- Exercise objective: From the first line to the last, copy the material exactly.

**** Provided material ****

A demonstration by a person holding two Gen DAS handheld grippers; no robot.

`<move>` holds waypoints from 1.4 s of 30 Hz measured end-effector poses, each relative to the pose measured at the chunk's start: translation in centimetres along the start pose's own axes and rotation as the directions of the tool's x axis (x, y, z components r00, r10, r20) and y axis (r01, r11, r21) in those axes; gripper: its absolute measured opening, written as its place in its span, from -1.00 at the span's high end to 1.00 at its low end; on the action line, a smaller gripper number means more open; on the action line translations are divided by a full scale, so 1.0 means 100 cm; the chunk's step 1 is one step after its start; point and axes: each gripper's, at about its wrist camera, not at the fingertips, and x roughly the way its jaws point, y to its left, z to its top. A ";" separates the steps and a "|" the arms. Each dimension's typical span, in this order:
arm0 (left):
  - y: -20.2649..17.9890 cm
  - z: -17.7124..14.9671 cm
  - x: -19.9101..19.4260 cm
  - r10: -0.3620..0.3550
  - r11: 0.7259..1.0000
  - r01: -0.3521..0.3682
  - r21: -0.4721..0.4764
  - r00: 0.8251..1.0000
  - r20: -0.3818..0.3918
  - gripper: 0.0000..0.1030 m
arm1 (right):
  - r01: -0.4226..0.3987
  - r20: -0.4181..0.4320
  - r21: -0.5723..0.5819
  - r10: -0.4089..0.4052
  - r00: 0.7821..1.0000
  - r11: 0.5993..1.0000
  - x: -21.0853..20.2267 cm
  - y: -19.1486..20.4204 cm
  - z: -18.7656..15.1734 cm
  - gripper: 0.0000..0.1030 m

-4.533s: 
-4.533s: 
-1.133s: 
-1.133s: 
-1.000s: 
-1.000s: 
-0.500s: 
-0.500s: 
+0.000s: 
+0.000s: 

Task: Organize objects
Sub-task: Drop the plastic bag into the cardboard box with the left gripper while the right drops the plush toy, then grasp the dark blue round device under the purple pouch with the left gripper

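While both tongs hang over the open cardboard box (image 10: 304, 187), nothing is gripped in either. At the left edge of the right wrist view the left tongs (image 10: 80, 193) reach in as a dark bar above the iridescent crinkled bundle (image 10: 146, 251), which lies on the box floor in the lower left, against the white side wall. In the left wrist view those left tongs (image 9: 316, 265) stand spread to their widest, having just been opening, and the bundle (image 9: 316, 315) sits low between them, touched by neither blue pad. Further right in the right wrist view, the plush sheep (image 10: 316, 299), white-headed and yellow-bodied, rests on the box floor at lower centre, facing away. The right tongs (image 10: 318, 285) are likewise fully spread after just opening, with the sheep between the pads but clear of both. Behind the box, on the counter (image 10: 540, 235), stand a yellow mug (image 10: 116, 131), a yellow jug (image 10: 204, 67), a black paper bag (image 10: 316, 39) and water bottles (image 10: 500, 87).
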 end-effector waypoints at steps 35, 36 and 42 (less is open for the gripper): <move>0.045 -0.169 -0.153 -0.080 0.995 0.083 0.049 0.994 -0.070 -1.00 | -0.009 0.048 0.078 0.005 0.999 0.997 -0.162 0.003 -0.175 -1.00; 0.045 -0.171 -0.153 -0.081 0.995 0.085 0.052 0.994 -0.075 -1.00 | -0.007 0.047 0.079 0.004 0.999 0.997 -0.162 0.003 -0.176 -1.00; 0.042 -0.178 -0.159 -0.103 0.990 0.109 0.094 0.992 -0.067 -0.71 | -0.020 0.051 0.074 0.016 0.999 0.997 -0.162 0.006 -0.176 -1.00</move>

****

- Your solution:
A demonstration by a person holding two Gen DAS handheld grippers; no robot.

`<move>` holds waypoints from 1.4 s of 30 Hz measured end-effector poses, each relative to the pose measured at the chunk's start: translation in centimetres along the start pose's own axes and rotation as the directions of the tool's x axis (x, y, z components r00, r10, r20) and y axis (r01, r11, r21) in those axes; gripper: its absolute measured opening, written as its place in its span, from -1.00 at the span's high end to 1.00 at its low end; on the action line, a smaller gripper number means more open; on the action line translations are divided by a full scale, so 1.0 means 100 cm; the chunk's step 1 is one step after its start; point and axes: each gripper's, at about its wrist camera, not at the fingertips, and x roughly the way its jaws point, y to its left, z to its top. A ";" separates the steps and a "|" the arms. Each dimension's typical span, in this order:
arm0 (left):
  - y: -20.2649..17.9890 cm
  - z: -17.7124..14.9671 cm
  - x: -19.9101..19.4260 cm
  - r10: -0.3620..0.3550
  - r11: 0.7259..1.0000
  - r01: -0.3521..0.3682
  - r21: -0.4721..0.4764
  - r00: 0.8251..1.0000
  - r20: -0.3818..0.3918
  - gripper: 0.0000..0.1030 m
arm1 (right):
  - r01: -0.4226..0.3987
  - r20: -0.4181..0.4320
  - r21: -0.5723..0.5819
  - r10: -0.4089..0.4052
  - r00: 0.7821..1.0000
  - r11: 0.5993..1.0000
  - x: -21.0853..20.2267 cm
  - y: -19.1486..20.4204 cm
  - z: -18.7656..15.1734 cm
  - gripper: 0.0000..0.1030 m

-4.533s: 
-4.533s: 
-1.133s: 
-1.133s: 
-1.000s: 
-1.000s: 
-0.500s: 
-0.500s: 
+0.000s: 
+0.000s: 

Task: Organize objects
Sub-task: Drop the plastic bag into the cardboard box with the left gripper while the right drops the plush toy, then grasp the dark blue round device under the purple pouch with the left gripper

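While both tongs hang over the open cardboard box (image 10: 304, 187), nothing is gripped in either. At the left edge of the right wrist view the left tongs (image 10: 80, 193) reach in as a dark bar above the iridescent crinkled bundle (image 10: 146, 251), which lies on the box floor in the lower left, against the white side wall. In the left wrist view those left tongs (image 9: 316, 265) stand spread to their widest, having just been opening, and the bundle (image 9: 316, 315) sits low between them, touched by neither blue pad. Further right in the right wrist view, the plush sheep (image 10: 316, 299), white-headed and yellow-bodied, rests on the box floor at lower centre, facing away. The right tongs (image 10: 318, 285) are likewise fully spread after just opening, with the sheep between the pads but clear of both. Behind the box, on the counter (image 10: 540, 235), stand a yellow mug (image 10: 116, 131), a yellow jug (image 10: 204, 67), a black paper bag (image 10: 316, 39) and water bottles (image 10: 500, 87).
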 end-effector waypoints at steps 35, 36 and 42 (less is open for the gripper): <move>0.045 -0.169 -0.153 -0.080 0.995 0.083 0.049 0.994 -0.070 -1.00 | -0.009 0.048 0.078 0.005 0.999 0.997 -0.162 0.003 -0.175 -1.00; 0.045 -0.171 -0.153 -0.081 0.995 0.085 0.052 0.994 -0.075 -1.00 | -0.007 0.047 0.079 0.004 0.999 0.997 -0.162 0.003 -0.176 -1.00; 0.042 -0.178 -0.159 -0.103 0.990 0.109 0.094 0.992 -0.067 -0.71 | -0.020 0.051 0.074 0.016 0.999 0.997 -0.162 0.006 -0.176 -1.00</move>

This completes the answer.